AIM OF THE EXERCISE
In the records below, the relevant part opens with the line containing "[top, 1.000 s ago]" and closes with the line containing "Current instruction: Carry"; print that part exactly and only, without its pictures.

INPUT DATA
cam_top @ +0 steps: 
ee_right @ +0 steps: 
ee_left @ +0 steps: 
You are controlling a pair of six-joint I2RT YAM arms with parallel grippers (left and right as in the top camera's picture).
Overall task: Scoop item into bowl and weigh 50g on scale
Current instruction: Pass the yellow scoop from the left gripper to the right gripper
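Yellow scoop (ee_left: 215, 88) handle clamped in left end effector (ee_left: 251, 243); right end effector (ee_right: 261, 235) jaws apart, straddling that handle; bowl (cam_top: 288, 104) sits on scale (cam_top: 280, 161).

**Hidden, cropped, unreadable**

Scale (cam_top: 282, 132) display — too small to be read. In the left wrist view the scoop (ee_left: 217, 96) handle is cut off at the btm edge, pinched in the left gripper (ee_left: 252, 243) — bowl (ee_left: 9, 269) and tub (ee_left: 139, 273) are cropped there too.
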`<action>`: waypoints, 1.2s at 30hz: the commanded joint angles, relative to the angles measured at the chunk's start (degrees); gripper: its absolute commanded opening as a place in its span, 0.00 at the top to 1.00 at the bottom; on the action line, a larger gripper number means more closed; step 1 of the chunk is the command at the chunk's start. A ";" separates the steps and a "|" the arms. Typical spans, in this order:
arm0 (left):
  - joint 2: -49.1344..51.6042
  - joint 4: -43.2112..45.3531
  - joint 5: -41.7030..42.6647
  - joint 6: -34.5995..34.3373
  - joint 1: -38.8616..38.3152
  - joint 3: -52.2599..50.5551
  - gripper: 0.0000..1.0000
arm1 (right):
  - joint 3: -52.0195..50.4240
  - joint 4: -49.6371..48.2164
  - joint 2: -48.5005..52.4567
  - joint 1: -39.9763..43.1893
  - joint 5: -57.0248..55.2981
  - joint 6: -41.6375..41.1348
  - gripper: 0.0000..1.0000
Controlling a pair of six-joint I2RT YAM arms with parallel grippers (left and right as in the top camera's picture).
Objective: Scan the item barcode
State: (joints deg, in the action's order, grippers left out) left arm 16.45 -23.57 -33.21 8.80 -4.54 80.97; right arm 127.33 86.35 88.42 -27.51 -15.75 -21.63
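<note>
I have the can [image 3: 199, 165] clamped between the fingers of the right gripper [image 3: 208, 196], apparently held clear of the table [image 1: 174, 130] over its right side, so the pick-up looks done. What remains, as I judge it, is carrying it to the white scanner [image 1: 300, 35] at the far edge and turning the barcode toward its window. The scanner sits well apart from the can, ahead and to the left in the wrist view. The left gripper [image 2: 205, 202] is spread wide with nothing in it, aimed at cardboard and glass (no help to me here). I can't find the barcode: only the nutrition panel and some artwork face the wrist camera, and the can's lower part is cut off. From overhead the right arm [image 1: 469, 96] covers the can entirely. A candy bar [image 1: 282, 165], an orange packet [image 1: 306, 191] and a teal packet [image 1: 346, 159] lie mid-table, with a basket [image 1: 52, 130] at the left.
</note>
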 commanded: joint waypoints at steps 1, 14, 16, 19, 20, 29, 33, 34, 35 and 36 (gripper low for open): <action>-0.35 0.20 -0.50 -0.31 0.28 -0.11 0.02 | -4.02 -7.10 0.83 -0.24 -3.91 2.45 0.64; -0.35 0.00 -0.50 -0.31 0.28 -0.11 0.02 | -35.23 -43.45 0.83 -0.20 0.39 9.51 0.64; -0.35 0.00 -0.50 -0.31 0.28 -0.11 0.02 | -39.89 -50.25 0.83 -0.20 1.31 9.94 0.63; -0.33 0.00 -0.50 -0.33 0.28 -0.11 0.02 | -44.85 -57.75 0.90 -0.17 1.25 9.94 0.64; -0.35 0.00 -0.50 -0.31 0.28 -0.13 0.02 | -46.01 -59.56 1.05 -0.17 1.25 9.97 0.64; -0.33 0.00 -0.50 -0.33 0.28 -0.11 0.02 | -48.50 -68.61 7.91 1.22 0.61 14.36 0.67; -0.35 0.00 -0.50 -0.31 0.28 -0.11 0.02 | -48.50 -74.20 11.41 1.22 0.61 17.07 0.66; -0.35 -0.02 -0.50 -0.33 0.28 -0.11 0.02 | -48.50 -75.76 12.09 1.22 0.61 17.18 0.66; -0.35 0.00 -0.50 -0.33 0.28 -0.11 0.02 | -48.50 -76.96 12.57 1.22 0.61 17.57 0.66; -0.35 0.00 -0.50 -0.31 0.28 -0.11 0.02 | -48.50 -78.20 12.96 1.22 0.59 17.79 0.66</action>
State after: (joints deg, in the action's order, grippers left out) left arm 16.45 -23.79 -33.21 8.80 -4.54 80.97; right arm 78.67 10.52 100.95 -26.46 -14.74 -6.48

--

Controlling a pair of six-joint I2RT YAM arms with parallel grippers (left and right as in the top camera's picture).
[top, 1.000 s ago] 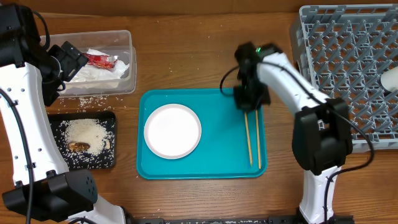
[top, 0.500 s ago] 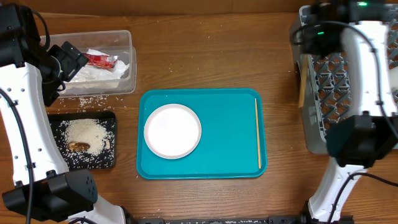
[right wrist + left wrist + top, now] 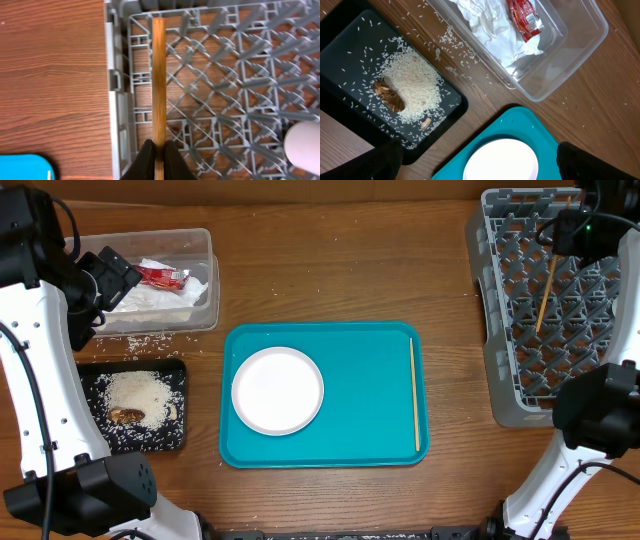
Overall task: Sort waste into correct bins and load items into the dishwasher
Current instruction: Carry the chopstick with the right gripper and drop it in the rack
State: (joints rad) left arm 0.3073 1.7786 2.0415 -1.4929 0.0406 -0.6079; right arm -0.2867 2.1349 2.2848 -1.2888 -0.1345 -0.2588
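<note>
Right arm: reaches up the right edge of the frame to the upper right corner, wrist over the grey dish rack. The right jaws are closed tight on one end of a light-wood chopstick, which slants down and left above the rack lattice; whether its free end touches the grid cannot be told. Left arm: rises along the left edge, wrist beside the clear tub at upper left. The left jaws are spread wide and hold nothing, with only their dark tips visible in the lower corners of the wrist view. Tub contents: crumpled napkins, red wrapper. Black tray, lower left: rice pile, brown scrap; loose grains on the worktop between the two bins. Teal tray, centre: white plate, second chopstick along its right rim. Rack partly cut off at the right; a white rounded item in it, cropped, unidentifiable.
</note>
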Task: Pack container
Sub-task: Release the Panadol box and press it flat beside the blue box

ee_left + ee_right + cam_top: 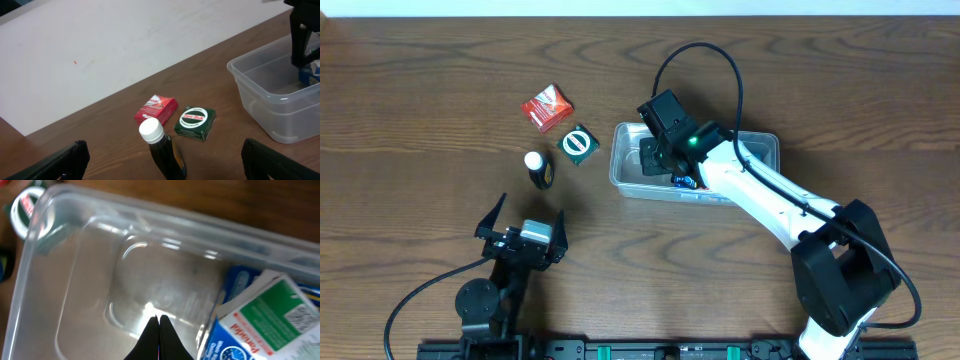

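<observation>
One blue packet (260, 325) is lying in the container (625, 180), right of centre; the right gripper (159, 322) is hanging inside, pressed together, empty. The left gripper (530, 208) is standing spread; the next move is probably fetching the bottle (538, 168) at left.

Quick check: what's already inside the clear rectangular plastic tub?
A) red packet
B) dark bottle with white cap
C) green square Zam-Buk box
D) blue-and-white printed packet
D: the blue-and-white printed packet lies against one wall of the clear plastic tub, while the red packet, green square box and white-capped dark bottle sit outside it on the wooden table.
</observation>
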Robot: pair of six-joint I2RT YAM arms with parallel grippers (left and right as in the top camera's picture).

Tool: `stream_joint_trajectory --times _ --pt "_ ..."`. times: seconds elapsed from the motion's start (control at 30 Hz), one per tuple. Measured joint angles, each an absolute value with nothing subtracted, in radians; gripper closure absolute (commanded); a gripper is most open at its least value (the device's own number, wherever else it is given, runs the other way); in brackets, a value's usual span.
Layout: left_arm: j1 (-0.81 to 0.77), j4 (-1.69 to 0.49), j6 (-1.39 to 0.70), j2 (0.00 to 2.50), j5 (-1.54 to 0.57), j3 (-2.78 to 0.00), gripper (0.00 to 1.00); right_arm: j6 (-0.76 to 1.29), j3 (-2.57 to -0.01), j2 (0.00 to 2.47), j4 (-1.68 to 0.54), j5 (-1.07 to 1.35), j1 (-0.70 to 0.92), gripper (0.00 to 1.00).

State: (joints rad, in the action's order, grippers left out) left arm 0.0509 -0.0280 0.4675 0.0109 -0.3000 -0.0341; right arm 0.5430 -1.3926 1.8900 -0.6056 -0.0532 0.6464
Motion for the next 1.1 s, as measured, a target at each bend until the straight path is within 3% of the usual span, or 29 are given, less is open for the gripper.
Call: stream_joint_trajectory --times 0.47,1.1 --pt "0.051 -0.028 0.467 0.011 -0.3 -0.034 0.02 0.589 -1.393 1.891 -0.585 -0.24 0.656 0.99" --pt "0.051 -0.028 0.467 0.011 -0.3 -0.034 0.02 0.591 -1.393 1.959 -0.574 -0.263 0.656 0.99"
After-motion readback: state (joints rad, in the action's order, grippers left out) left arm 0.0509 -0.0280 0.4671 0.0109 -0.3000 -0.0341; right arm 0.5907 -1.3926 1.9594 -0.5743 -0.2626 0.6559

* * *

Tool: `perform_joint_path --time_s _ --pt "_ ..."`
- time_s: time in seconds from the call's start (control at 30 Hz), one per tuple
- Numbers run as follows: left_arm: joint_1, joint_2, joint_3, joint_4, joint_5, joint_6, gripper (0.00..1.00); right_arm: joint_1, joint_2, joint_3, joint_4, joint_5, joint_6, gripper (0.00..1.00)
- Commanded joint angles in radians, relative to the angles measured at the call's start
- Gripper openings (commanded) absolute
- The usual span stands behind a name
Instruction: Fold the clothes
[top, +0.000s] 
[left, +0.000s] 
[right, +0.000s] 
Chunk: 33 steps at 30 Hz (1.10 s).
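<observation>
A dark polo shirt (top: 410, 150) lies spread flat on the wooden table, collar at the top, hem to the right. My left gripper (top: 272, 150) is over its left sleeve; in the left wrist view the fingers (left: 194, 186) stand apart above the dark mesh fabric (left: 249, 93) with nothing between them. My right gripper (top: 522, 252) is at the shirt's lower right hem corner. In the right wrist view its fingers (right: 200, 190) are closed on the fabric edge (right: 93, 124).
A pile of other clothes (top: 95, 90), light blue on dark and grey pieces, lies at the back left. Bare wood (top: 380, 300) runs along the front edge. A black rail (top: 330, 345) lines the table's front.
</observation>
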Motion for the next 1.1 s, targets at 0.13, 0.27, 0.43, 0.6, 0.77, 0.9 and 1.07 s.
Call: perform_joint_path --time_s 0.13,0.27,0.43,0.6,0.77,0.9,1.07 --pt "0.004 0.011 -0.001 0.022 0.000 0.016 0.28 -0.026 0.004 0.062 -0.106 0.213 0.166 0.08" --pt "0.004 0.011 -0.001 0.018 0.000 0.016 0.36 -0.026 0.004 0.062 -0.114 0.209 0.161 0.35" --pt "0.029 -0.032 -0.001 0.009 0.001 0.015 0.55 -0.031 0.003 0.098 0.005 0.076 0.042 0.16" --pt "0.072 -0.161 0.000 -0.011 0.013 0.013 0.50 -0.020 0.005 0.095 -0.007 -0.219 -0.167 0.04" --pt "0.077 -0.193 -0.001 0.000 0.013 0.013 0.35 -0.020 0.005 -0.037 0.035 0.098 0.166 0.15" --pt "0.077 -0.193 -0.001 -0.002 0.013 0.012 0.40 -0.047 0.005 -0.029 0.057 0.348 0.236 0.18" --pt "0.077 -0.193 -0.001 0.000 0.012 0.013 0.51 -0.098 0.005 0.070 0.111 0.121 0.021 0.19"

TASK OUTPUT
[top, 1.000 s ago] 
[top, 0.500 s ago] 
[right wrist + left wrist + top, now] 
Overall task: Sort waste into correct bins and load items into the dishwasher
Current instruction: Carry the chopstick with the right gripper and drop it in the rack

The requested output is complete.